El Evangelio nos abre las puertas del corazón de Dios. San Lucas nos presenta tres parábolas que nos muestran lo que significa la misericordia: la oveja perdida, la moneda encontrada y el hijo pródigo. No son simples historias, son un retrato del amor de un Padre que nunca se cansa de buscarnos.

Desde los primeros siglos, San Lucas ha sido llamado “el evangelista de la misericordia”. En su evangelio, Jesús aparece cercano a los pobres, a los pecadores y a todos los que la sociedad excluye. El capítulo 15 es el corazón de este mensaje.

Jesús dice: “¿Quién de ustedes, si tiene cien ovejas y pierde una, no deja las noventa y nueve en el campo y va tras la que se perdió hasta encontrarla?” (Lc 15,4). El pastor que carga la oveja en sus hombros es imagen de Cristo que no descansa hasta traernos de nuevo a casa.

La segunda parábola nos habla de una mujer que enciende una lámpara y barre la casa hasta hallar la moneda que había perdido. “Alégrense conmigo, porque encontré la moneda que había perdido” (Lc 15,9). La misericordia de Dios es una búsqueda paciente, luminosa, que no se rinde.

La tercera parábola nos lleva al corazón mismo del Padre. “Cuando todavía estaba lejos, su padre lo vio y, conmovido, corrió, lo abrazó y lo cubrió de besos” (Lc 15,20). Es el rostro más tierno de Dios: un Padre que corre, que perdona y que hace fiesta.

En las tres parábolas, el desenlace es siempre la alegría: “Habrá más alegría en el cielo por un pecador que se convierte que por noventa y nueve justos que no necesitan conversión” (Lc 15,7). La misericordia no es lástima, es fiesta.

Misericordia en la vida cotidiana

San Juan Pablo II nos recordó: “La misericordia es el atributo más grande de Dios” (Dives in misericordia, 1980). Y el Papa Francisco insiste: “Un poco de misericordia hace al mundo menos frío y más justo”. La misericordia no es un accesorio, es el núcleo del Evangelio.

No basta con recibirla, estamos llamados a vivirla. “Sean misericordiosos como su Padre es misericordioso” (Lc 6,36). Esto implica perdonar, acompañar, servir, alegrarse por el bien del otro y hacer de nuestra vida un signo de compasión.

Hoy la misericordia se traduce en gestos sencillos: escuchar a quien está solo, reconciliarse con un familiar, acompañar al enfermo, dar esperanza a quien se siente perdido.
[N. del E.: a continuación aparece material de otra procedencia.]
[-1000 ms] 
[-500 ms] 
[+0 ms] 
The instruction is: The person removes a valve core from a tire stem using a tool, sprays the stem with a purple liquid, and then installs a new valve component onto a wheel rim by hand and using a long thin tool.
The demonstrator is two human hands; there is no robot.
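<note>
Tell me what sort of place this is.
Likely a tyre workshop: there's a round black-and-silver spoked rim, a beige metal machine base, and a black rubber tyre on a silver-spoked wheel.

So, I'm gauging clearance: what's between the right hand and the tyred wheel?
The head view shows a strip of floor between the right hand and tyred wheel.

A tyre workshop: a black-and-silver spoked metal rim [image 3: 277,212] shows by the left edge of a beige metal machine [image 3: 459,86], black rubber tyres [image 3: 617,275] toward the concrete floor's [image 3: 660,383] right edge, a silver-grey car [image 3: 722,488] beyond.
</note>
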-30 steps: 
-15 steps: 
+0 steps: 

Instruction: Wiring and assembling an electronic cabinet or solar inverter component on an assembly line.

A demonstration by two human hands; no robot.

Cada pequeño acto de amor hace presente a Dios en el mundo.

 

El Evangelio de la Misericordia nos recuerda que Dios no se cansa de nosotros.

Siempre nos busca, siempre nos perdona, siempre hace fiesta por nuestro regreso. La pregunta que queda es: ¿dejaremos que su misericordia nos encuentre y nos transforme?